1 thought on “Tunisia: in memoriam for a democratic experiment doomed to fail”

  1. I’d agree with much of what M. Ghilès writes, in particular, Ennahdha’s sympathy for Abu Iyadh and Ansar al-Shari’a: it took a direct telephone call from Secretary of State Clinton to President Marzouki – after Ennahdha ignored US requests for hours – to get the M113s to trundle the couple of hundred yards from their barracks by the airport east along the N9 to the US Embassy, by which time most of the damage had been done.

    When he served as Minister of the Interior, Ali Laarayedh – who himself (and his wife) had been tortured at MoI hands – did try to reform them. The police were noticeably less aggressive (and demanded fewer bribes) during his tenure.

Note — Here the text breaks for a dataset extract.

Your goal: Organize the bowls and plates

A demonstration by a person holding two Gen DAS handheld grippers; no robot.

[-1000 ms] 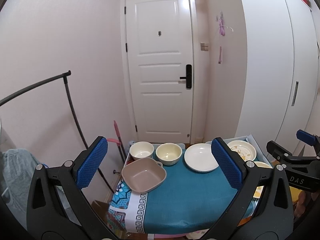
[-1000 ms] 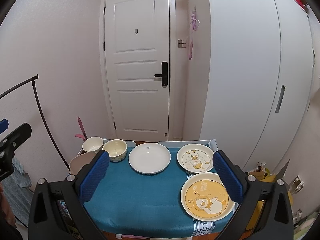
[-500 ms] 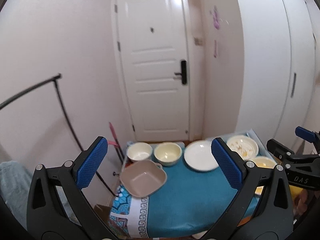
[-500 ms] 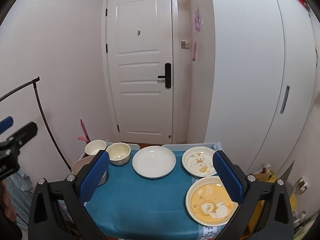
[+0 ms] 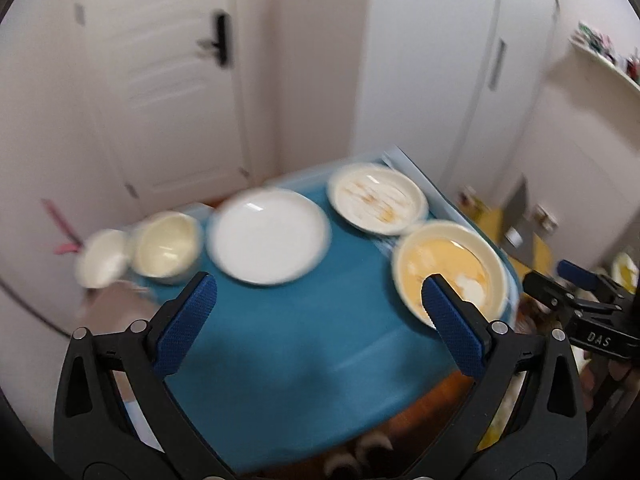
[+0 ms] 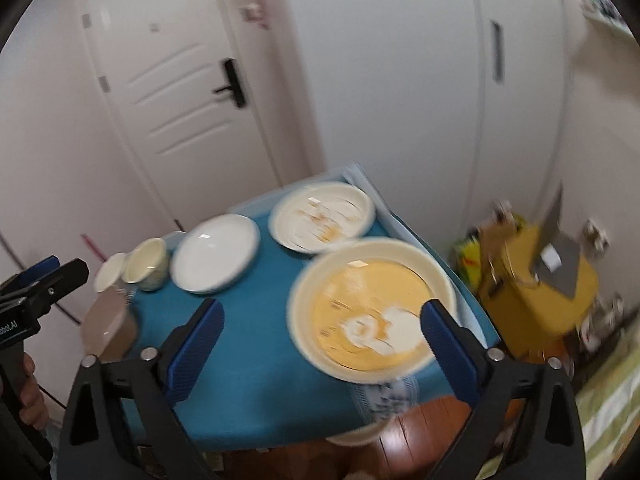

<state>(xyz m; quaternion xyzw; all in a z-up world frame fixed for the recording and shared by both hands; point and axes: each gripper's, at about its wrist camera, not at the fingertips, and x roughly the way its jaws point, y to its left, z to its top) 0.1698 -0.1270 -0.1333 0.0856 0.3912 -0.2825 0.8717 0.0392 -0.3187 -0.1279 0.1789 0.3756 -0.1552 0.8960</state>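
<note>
A table under a blue cloth [image 5: 280, 340] carries a plain white plate [image 5: 268, 236], a cream plate with an orange drawing [image 5: 376, 204], a yellow plate [image 5: 448, 268], a cream bowl [image 5: 166, 244] and a white bowl [image 5: 102, 258]. A brown square bowl [image 6: 106, 312] sits at the left edge. My left gripper [image 5: 316, 284] hangs open over the bare cloth with nothing in it. My right gripper [image 6: 323, 305] hovers over the yellow plate [image 6: 360, 292]. Its jaws are closing, wide apart, and the pads do not touch the plate. Both views are blurred.
A white door [image 6: 168, 80] and tall wardrobe doors [image 6: 400, 80] stand behind the table. A yellow box [image 6: 536, 292] with clutter sits on the floor to the right. Wooden floor [image 6: 420, 432] shows below the table's near edge. A wall shelf [image 5: 600, 60] is on the far right.
Both grippers have dropped and tipped down toward the table, swinging right, so the dishes fill more of each view. The right jaws have narrowed slightly.
</note>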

Alas, as M. Ghilès suggests, the Deep State seems to have outlasted him.

    But I disagree with M. Ghilès’s final paragraph: “most Tunisians care less about democracy than they ever did and know that the form in which it has been practised since 2011 is destroying their economy and the future of their children.” Most Tunisians still care deeply about democracy; the problem is that most of what they have seen has been (domestic) elite rivalry, not helped by patronage from abroad (along the ME divide following the Arab Spring.) Now most Tunisians who can are leaving, legally or illegally.